First Mondays Convocations

-

Location: O'Neill Hall of Music Lecture Hall, Room 306

Craig Cramer 

“A Performer Looks at the Buxtehude Praeludium in E, BuxWV 142"

Monday, Oct. 1, 4:15-5:15 pm
O'Neill Hall of Music Lecture Hall, Room 306

Free and open to the public

Craig Cramer is a Professor of Organ at the University of Notre Dame. He also serves as organist at St. David of Wales Episcopal Church in Elkhart, Indiana. Cramer holds degrees from Westminster Choir College and the Eastman School of Music where he earned the Doctor of Musical Arts degree in Organ Performance.  The Eastman School also awarded him the prestigious Performer's Certificate in Organ. He has studied with Russell Saunders, William Hays, James Drake, David Boe, and André Marchal (Paris).

One of the most traveled organists of his generation, Cramer maintains an active recital career across the country and in Europe.  He has performed in forty-four of the United States as well as in Canada.  Regularly invited to play some of the most important historic organs in the world, Cramer's European concerts have included performances in Germany on the 1727 König organ in Steinfeld, the 1748 Gottfried Silbermann in Nassau, the 1692 Schnitger in Norden.  In the Netherlands he has performed on the 1725 Hagerbeer/Schnitger in Alkmaar, the 1727 Müller in Leeuwarden, the 1643/1814 Bader/Timpe organ in Zutphen, the 1696 Schnitger organ in Noordbroek, the 1770 Hinsz organ in Midwolda,  the 1756 Van Deventer organ in Nijkerk,  the 1756 Müller organ in Beverwijk, the 1768 Bätz organ in Woerden and the 1726 Vater organ in the Oude Kerk in Amsterdam.  He recently performed in Denmark on the historic Compenius and Marcusson organs in the Frederiksborg Slotskirke in Hilleröd.  In Sweden he performed in Buxtehude's church, Sancta Maria in Helsingborg, and on the new (2000) meantone North German Organ built by GoArt in the style of Schnitger inthe Örgryte nya Kyrka in Göteborg.

Cramer has performed for conventions of the American Guild of Organists, as well as for many AGO Chapters across the country.  He has also appeared as a soloist with a number of different orchestras.  Cramer performed the complete organ works of Bach during a series of eighteen concerts using a distinguished set of mechanical-action organs in the state of Indiana.

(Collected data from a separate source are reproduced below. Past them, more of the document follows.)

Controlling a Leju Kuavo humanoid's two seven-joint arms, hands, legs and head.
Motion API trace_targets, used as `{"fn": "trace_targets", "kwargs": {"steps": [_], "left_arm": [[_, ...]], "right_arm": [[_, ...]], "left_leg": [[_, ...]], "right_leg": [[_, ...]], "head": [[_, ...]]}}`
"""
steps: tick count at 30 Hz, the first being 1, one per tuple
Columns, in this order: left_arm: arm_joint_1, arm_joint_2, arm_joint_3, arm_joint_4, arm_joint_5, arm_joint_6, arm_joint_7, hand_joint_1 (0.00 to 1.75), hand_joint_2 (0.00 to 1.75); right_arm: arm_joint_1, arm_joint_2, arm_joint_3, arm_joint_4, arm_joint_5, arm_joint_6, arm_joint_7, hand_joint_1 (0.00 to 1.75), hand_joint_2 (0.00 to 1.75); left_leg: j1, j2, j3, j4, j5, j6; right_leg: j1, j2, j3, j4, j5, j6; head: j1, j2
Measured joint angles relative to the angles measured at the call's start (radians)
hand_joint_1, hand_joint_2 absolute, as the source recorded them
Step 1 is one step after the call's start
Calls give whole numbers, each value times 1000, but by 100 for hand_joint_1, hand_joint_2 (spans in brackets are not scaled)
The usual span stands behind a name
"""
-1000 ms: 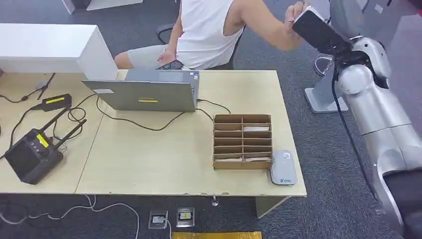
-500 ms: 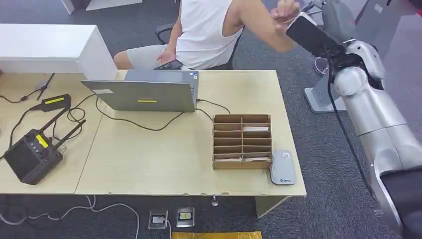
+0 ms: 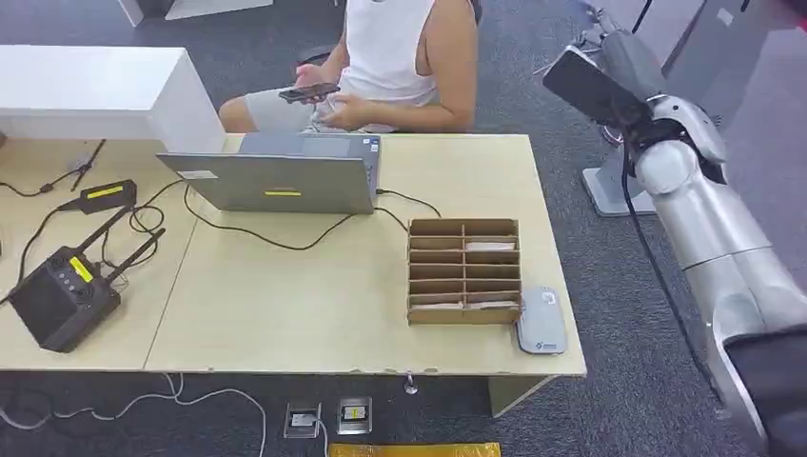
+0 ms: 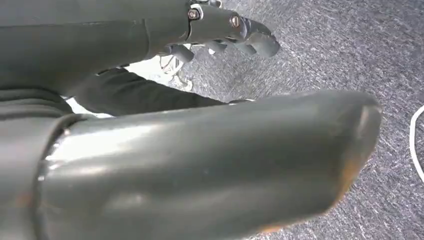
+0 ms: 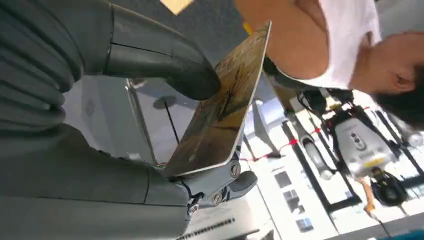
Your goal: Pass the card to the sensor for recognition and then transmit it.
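Note:
My right hand (image 3: 609,69) is raised high, off the table's far right corner. It pinches a thin card (image 5: 220,112) between the thick thumb (image 5: 165,67) and the fingers, with the card's brownish face tilted edge-on. The sensor, a flat grey-white reader (image 3: 541,322), lies on the table near its front right edge, well below the hand. My left hand (image 4: 200,160) hangs over grey carpet with its dark fingers (image 4: 230,27) apart from the thumb and nothing in it.
A cardboard box (image 3: 463,271) of compartments with a few cards stands beside the reader. A laptop (image 3: 281,171), cables and a black router (image 3: 62,295) lie further left. A seated person (image 3: 390,57) behind the table holds a phone.
The person's hand, which was at my right hand, has let go and drawn back to their lap. The card stays in my right hand, which has shifted slightly left.

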Motion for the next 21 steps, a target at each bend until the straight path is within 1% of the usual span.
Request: {"fn": "trace_targets", "kwargs": {"steps": [5, 10, 13, 17, 21], "left_arm": [[1, 3, 0, 0, 0, 4, 0, 0, 0], [2, 5, 0, 0, 0, 5, 0, 0, 0], [1, 5, 0, 0, -5, 5, 0, 0, 0], [2, 6, 0, 0, -17, 5, 0, 0, 0], [2, 9, 0, 0, -28, 5, 0, 0, 0]], "right_arm": [[87, -46, -16, -20, -61, 35, 7, 175, 175], [174, -79, -38, -41, -65, 64, -2, 175, 175], [208, -94, -58, -55, -60, 98, 3, 175, 175], [306, -121, -90, -90, -59, 138, 20, 175, 175], [413, -136, -145, -144, -37, 190, 26, 175, 175]], "left_leg": [[0, 1, 0, 0, 0, 0], [0, 1, 0, 0, 0, 0], [0, 1, 0, 0, 0, 0], [1, 0, 0, 0, 0, 0], [1, 1, 0, 0, -1, -1]], "right_leg": [[0, 1, 0, 0, 0, 0], [0, 1, -1, 0, 0, 0], [0, 1, 0, 0, 0, 0], [1, 1, 0, -1, 0, 0], [0, 1, 0, -1, 0, 0]], "head": [[0, 0], [-1, 0], [-1, 0], [-2, 0], [0, 0]]}}
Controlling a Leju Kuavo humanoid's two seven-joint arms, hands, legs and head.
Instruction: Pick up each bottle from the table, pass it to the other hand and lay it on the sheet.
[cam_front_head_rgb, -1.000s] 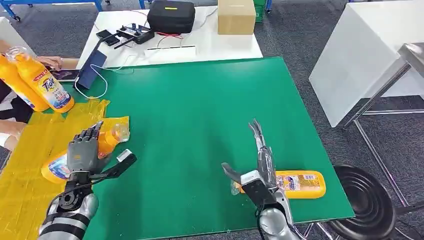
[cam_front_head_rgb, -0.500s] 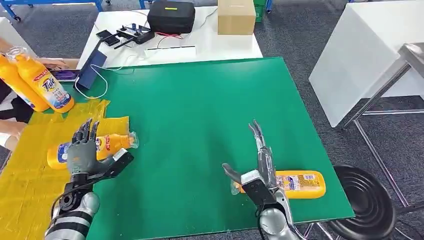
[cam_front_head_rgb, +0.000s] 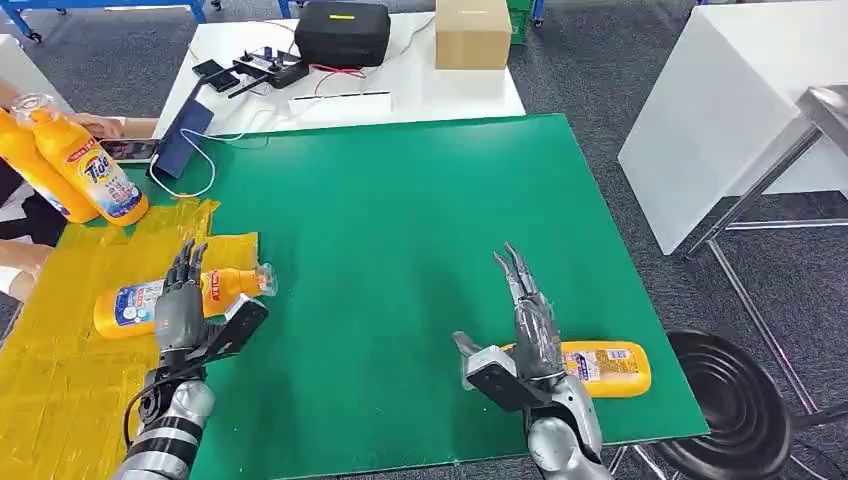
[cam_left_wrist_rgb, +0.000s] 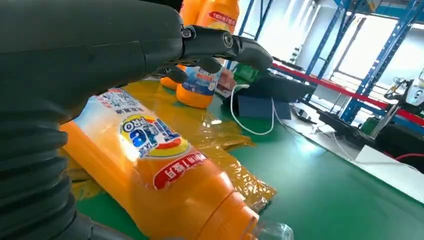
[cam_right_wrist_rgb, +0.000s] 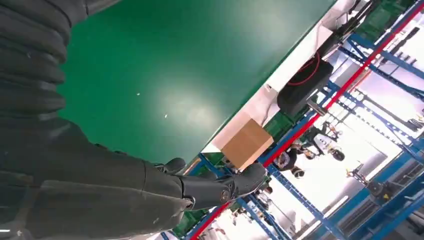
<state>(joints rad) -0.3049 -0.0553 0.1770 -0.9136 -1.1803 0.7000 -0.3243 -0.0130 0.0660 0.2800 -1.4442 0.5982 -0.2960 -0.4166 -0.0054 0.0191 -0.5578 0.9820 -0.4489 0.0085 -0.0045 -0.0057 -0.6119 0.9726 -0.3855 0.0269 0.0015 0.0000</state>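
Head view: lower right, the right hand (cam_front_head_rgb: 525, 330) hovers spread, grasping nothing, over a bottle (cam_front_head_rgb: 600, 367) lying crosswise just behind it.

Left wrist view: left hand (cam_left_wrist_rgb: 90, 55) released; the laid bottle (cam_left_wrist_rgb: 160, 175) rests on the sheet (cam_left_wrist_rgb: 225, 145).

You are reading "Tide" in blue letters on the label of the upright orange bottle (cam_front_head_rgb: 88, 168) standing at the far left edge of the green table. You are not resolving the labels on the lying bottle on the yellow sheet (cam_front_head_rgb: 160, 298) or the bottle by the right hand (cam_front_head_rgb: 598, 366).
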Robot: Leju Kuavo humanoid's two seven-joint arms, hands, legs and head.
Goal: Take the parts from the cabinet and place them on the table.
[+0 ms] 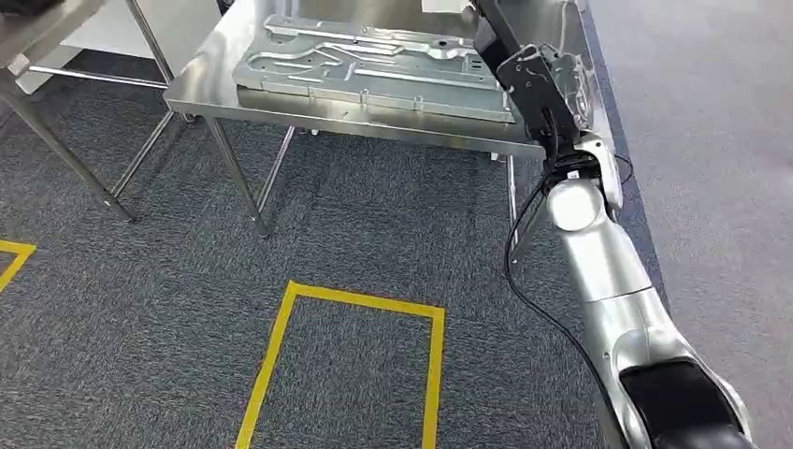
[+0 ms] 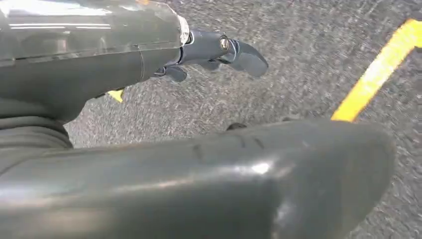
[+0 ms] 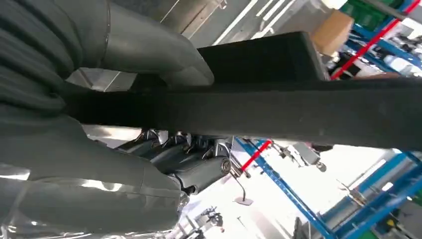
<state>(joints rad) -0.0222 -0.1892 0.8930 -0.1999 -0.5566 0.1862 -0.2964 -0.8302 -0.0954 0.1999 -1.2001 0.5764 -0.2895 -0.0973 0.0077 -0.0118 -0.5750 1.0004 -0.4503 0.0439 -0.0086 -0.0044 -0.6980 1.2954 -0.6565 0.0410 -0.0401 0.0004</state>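
Observation:
A steel table (image 1: 355,122) stands ahead and carries a large stamped silver metal plate (image 1: 374,65). My right hand (image 1: 542,89) is raised at the table's right end and grips a flat black part (image 1: 496,33) that sticks up past it. In the right wrist view the black part (image 3: 298,109) runs across the picture as a long dark bar. The thumb lies on one side of it and the fingers (image 3: 194,167) on the other. My left hand (image 2: 214,50) hangs over the grey carpet with its fingers apart and nothing in it.
A second steel table (image 1: 37,28) stands at the far left. A yellow tape rectangle (image 1: 346,355) marks the carpet in front of me, and another tape corner (image 1: 14,257) lies at the left edge. Lighter floor (image 1: 720,140) runs along the right.

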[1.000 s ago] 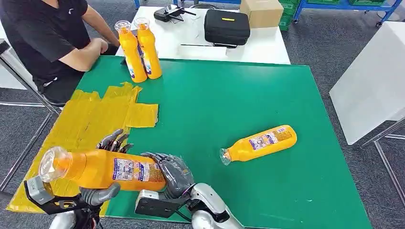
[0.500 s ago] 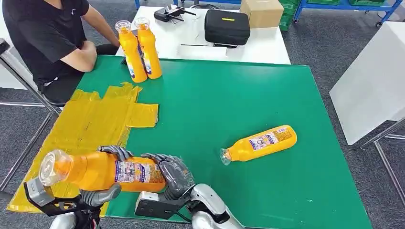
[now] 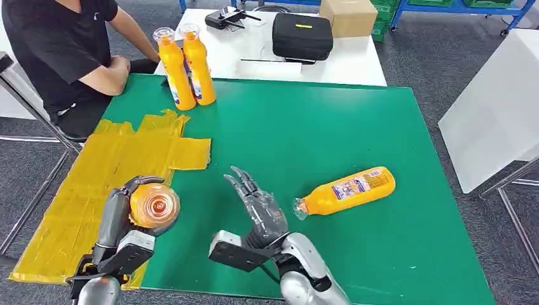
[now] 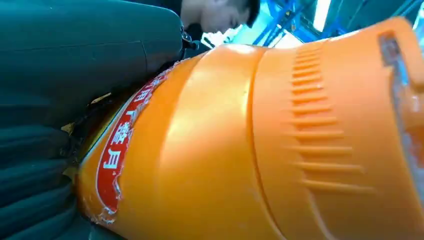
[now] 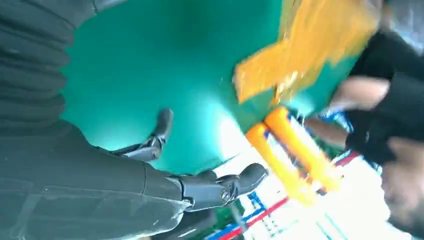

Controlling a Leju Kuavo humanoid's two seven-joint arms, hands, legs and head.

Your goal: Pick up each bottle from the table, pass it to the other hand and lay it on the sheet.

Dr. Cramer was instrumental in the installation of a new organ hall and organ built by Paul Fritts on the campus of the University of Notre Dame, which he dedicated in January of 2005 by performing a series of ten different recital programs.  This organ was the focal point of an AGO National Pedagogy Conference on the subject of Buxtehude given in September 2005.   In honor of the 300th anniversary of the death of Dieterich Buxtehude in 2007, Dr. Cramer presented his complete organ works in a series of nine concerts on this organ.  The University of Notre Dame recently recognized Cramer with a Kaneb distinguished faculty award.  He performed at the 2008 EROI Festival in Rochester, New York and will be a featured performer at the AGO National Convention in Boston 2014.

Dr. Cramer's performances are frequently heard on the nationally-Syndicated program "Pipedreams" (American Public Radio).  He has fifteen CD recordings to his credit including releases on the Arkay, Dominant, Dulcian, Motette-Ursina, Organeum and JAV labels.  He has recorded three CDs for Naxos, including a recording of works of Buxtehude on the Fritts organ at Pacific Lutheran University.   JAV Recordings has recently released Cramer's premiere recording of the Notre Dame Fritts organ as well as his recording on the new Fritts organ at St. Joseph Cathedral in Columbus, Ohio.  JAV will also soon release two more Buxtehude recordings performed on the new Taylor and Boody organ at Goshen College, Goshen, Indiana.